Click the Discover button on the toolbar, or click the "Start" menu -> System -> Discover (Software Center).
Type codec in the search bar. Browse the results, the GStreamer codec packs are in the top 10 results and have descriptions about what formats they add.
No terminal needed.
Of course, on my own installation of Fedora, I've actually uninstalled the GUI package manager and use dnf in the terminal. :)
EDIT - And if the new user doesn't find the Discover app by browsing around, it will be the first result if you use the search bar in the start menu and search for "install". This aspect is truly easier than Windows. EDIT 2 - Oh, actually the Welcome/onboarding thing that pops up on a new install explains what Discover is for...
> But please, enlighten me how an average modern desktop computer user could install a free media codec pack on a user friendly distro without opening the terminal?
Do you need to? I thought Ubuntu shipped codecs by default these days. But if it's an extra package, I was pretty sure Ubuntu shipped a GUI frontend to package management these days, and if that's not good enough you can use it to install synaptic and do whatever you need[0][1].
> but holy shit am repeatedly stunned by how average-user hostile linux is. They just refuse to stop speaking Klingon except for the most absolute basic things.
To marginally overextend the metaphor, you speak English (which is a terrible mess of a language[2], but it's familiar to you), immigrated into the Klingon Empire, appear to understand that Klingon is actually a more efficient language, and still want the Klingons to stop speaking Klingon and convert to using English, because you want it to be easier to flee the Terran Empire[3] if they did even though most people won't do so regardless.
[2] I say this as a native speaker: English is a horrible mess of a language, mostly because it started as 3 other languages in a trench coat and never stopped tacking on bits and pieces of other languages.
[3] Okay, the metaphor is way more than marginally overextended, but it's not like people would flee the Federation...
For the simple case, the option is there (Ubuntu and Fedora have their software centers and GUI control panels, SUSE has YAST), just most native users don't use them. For the complex case, it's not practical because that would mean overhauling the long tail of packages.
Around 1999, I said to someone, "You cannot be 'l33t' and also have the Year of the Linux Desktop."
And some people really love that l33t feel, right down to git. I've had people here tell me that "reflog" is just as intuitively obvious as "undo." You can't reason with those people.

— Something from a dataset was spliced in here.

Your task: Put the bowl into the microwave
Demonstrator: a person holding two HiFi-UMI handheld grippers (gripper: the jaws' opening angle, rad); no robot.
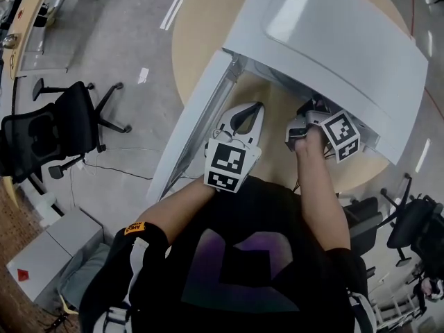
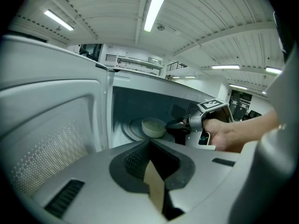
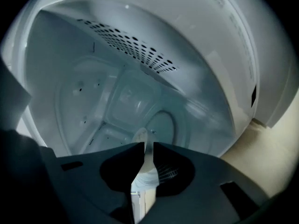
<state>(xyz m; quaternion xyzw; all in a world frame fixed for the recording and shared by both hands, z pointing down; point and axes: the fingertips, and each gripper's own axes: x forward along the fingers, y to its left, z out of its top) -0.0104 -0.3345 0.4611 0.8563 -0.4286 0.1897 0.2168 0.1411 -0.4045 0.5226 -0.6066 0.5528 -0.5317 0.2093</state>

I'm scratching an itch right now to make a wizard-driven application, but in the CLI. Right now I am noticing little subtle bits of friction driven by Arcanery, such as things which aren't easily possible in Windows being available in Linux, but locked behind a hoop or two. Even the input prompt itself in my chosen language is slightly sad.

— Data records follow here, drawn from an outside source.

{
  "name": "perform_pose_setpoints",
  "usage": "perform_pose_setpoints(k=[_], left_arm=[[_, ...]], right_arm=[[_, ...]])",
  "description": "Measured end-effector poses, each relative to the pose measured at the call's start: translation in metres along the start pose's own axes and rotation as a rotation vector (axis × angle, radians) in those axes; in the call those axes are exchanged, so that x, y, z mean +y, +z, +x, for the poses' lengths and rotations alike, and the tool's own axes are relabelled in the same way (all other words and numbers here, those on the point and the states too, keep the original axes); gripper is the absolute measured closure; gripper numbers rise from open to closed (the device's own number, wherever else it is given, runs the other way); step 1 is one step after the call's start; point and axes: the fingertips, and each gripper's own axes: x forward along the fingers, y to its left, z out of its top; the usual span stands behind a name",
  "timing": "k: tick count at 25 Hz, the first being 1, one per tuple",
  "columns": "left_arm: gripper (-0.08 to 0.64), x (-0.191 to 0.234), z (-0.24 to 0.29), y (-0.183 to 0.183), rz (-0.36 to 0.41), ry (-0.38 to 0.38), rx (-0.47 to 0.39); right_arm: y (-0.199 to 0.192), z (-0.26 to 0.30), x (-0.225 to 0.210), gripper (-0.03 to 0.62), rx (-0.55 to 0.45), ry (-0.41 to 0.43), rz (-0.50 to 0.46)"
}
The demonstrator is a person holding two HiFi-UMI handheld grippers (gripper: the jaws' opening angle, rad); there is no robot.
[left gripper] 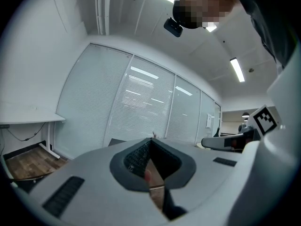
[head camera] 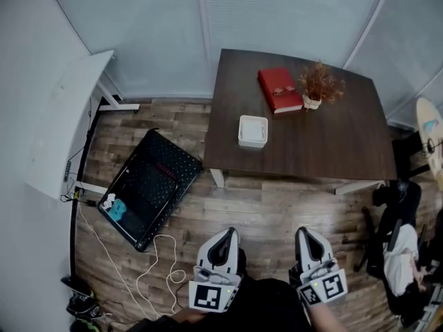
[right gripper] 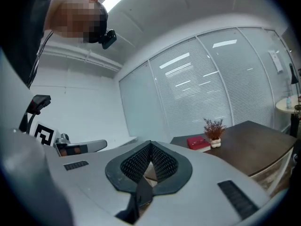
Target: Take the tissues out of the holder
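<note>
The white tissue holder (head camera: 252,131) stands near the front left of a dark brown table (head camera: 332,147), with white tissue showing in its open top. Both grippers are low in the head view, over the wooden floor and well short of the table. My left gripper (head camera: 228,232) has its jaws closed to a point with nothing between them; the left gripper view shows its pads meeting (left gripper: 151,141). The right gripper (head camera: 303,231) is likewise shut and empty, its mesh pads together in the right gripper view (right gripper: 150,144). Both point toward the table.
A red book (head camera: 279,89) and a small pot of dried plants (head camera: 317,85) sit at the back of the table. On the floor at left lie a black perforated case (head camera: 149,185) and a white cable (head camera: 163,268). A white desk (head camera: 69,123) stands far left; a seated person (head camera: 401,254) is at right.
</note>
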Motion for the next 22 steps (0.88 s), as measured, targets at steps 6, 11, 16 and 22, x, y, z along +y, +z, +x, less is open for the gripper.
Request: perform_pose_setpoints(k=[6,11,16,22], left_arm=[[0.563,0.01,0.035,0.014,-0.003,-0.035,-0.005],[0.563,0.019,0.052,0.015,0.008,-0.002,0.002],[0.564,0.039,0.075,0.027,-0.028,0.032,-0.001],[0.563,0.038,0.087,0.03,0.011,0.067,-0.014]], right_arm=[[0.006,0.035,0.002,0.586,-0.006,0.006,-0.032],[0.005,0.053,-0.009,0.587,0.017,0.047,0.011],[0.002,0.083,-0.027,0.586,0.062,0.1,0.009],[-0.019,0.14,-0.052,0.586,0.135,0.182,-0.004]])
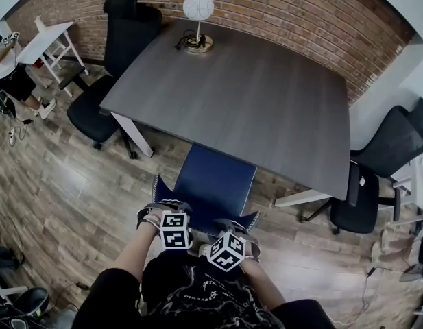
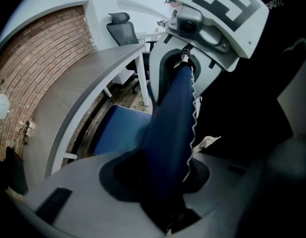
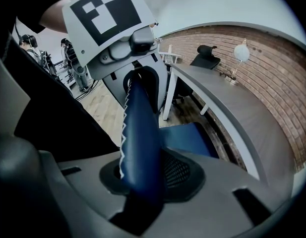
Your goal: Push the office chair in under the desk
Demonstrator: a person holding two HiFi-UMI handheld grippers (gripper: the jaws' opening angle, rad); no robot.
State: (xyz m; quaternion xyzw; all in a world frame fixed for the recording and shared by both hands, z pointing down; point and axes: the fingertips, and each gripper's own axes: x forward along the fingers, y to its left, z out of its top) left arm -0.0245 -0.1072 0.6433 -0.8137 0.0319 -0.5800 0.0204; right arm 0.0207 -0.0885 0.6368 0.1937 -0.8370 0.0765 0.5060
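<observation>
A blue office chair [image 1: 218, 180] stands at the near edge of the dark grey desk [image 1: 245, 94], its seat front tucked just under the desktop. Both grippers sit on the top edge of its backrest [image 1: 204, 213]. My left gripper [image 1: 164, 211] is shut on the left part of that edge, and the blue backrest [image 2: 172, 123] runs between its jaws [image 2: 162, 182]. My right gripper [image 1: 236, 226] is shut on the right part, with the backrest [image 3: 140, 133] clamped between its jaws [image 3: 143, 177]. The blue seat [image 3: 187, 138] shows below the desk edge.
A globe lamp [image 1: 198, 19] stands at the desk's far side by the brick wall. A black chair [image 1: 118, 53] sits at the desk's left end and another black chair [image 1: 376, 177] at its right. A small white table [image 1: 50, 40] stands far left. The floor is wood.
</observation>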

I'm genuinely curious what you see as an ideal state here? Most end-user oriented Gnome and KDE-based desktop OS's (Ubuntu, Fedora, Mint etc.) are already mostly configurable from menus, for most features an end-user would need to care about. (If I'm mistaken - what feature did you have in mind which isn't?) Outside of that, just run the application you're trying to run.
Why would the user need to worry about the ergonomics of the terminal? Is that something people worry about on Windows and MacOS?
You have ostensibly "user friendly" distros like Ubuntu, that still, in 2024, refuse to implement the standard ctrl+v for paste and add a modern cursor to their terminal.
The OS is kept artificially difficult to use, just because it's maintainers get off on knowing it's cryptic interface language. Imagine an LLM better than GPT-4, but the devs only speak Klingon and refuse to implement English because Klingon is more efficient on paper. Then they constantly groan about low adoption and training data availability, while death gripping Klingon as the superior way of interfacing.
Please, for the sake of humanity trapped in Microsoft's dungeon, please come down off your CLI high horse and make a user friendly OS.